A breakdown of the main cyber threats to CIS business in 2024–2025: from phishing and DDoS to OT attacks and data leaks.

  • The scale of threats in the CIS market: statistics for 2024
  • Cyberattack vectors in 2024–2025
  • Exploitation of known but unpatched vulnerabilities
  • Why this works so effectively
  1. We analyze the cyber threats CIS companies face in 2024–2025: from phishing and DDoS attacks to account compromise and attacks on OT systems.

  2. Based on current statistics and incidents, practical recommendations are given for protecting business, including patching vulnerabilities, network segmentation, contractor control, and implementing multi-factor authentication.

  3. This material is intended for IT directors, executives, and cybersecurity specialists seeking to reduce operational and reputational risks.

  4. Every three minutes, a hacker can breach your company's security system.

  5. In 2023–2024, CIS companies lost 1 trillion rubles due to cyberattacks.

  6. Almost every business day brings a new incident. The result: downtime, direct and indirect losses, loss of trust and reputation.

The scale of threats in the CIS market: statistics for 2024

  1. Roskomnadzor recorded 259 new database leaks — hundreds of millions of records.

  2. In CIS, over 750 attacks on financial institutions were recorded.

  3. More than 31,000 attacks were carried out against CIS customers.

  4. CIS leads in the volume of leaked data: 200.5 million rows of users' personal information.

  5. The average global cost of a data breach for a company is $5 million.

Cyberattack vectors in 2024–2025

  1. 39.2% of attacks begin with the exploitation of public vulnerabilities.

  2. The share of incidents involving compromised accounts grew from 20.3% in 2023 to 31.4% in 2024. 37% of successful attacks begin with the compromise of logins and passwords. 38% of incidents fall on industrial and fuel and energy enterprises, 15% on the public sector, 13% on finance, and 11% on transport / logistics.

  3. The motivation of 35% of attacking groups is espionage.

  4. The number of phishing sites grew 2.3 times over the year.
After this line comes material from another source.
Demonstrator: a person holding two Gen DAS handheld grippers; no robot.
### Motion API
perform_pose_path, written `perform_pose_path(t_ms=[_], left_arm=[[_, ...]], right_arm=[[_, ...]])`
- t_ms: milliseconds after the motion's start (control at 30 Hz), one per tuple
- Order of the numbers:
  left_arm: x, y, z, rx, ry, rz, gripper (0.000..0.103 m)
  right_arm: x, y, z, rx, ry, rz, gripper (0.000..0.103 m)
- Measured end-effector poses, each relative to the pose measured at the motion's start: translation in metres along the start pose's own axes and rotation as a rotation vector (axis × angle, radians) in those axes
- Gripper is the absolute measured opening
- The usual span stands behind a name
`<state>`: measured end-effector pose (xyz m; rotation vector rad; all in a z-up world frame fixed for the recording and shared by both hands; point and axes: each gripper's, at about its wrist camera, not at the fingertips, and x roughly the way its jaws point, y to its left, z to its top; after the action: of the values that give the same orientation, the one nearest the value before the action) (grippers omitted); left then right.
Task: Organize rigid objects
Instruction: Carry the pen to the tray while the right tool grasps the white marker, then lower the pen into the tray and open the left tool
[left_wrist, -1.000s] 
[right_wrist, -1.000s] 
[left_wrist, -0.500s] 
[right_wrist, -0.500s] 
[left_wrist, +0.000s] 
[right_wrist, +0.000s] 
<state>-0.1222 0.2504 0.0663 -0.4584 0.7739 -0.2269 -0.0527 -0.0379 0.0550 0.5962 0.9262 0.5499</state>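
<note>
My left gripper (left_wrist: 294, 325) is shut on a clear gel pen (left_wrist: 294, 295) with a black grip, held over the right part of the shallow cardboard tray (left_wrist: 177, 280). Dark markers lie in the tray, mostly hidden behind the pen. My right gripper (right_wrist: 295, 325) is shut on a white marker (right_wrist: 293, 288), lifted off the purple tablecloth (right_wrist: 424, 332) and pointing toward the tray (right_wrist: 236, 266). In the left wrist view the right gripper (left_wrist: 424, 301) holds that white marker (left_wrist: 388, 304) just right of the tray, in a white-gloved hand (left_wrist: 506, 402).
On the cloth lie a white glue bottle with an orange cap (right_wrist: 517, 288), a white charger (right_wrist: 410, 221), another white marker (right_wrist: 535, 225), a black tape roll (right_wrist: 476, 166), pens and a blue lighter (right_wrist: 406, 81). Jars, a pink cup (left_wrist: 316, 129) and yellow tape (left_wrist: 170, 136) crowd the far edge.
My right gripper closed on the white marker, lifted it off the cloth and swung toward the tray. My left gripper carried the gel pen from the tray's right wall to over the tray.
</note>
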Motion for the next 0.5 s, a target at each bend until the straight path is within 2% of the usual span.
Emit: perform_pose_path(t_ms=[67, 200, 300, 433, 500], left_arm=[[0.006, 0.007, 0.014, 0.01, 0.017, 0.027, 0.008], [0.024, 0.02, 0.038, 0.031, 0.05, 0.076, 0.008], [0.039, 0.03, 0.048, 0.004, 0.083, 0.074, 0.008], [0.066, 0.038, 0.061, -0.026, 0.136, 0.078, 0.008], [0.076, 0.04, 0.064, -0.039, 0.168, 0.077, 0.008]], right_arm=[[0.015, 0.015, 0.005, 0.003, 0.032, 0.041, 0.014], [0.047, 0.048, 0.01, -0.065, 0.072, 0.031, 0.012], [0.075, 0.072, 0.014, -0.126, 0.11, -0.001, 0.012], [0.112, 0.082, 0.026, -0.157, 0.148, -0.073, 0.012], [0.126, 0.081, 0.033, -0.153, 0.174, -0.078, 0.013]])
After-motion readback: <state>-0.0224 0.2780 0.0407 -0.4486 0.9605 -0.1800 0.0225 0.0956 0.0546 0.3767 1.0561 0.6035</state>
Let's look at how hackers exploit vulnerabilities and how to protect yourself.

Exploitation of known but unpatched vulnerabilities

96% of CIS companies are vulnerable to attacks based on vulnerabilities already published in open databases, because they are not patched in time. In 34% of successful attacks, vulnerabilities played a key role. In the first quarter of 2025, the share of reconnaissance attacks — scanning, vulnerability hunting — grew fivefold, to 38.65% of all malicious requests.

Why this works so effectively: publicity — vulnerability information is publicly available, and 70% of applications expose configurations, credentials, and debug data; ease of exploitation — in 77% of cases vulnerabilities are easily exploited without authorization; a huge attack surface — 88.6% of web applications remain vulnerable; attack automation — many scanners, botnets, and frameworks automatically hunt for known bugs.

Make fixing critical vulnerabilities a business priority.

Don't leave "holes" for later: close the most dangerous issues within a week of their appearance.

This is just as important as fixing an accounting error or eliminating a defect on the production line.

Keep an inventory of all your company's external-facing assets.

Compile a full list of every website, application, service, and cloud endpoint reachable from the internet.

Understanding your risk surface means taking an inventory of IT assets.

Build security into the development process.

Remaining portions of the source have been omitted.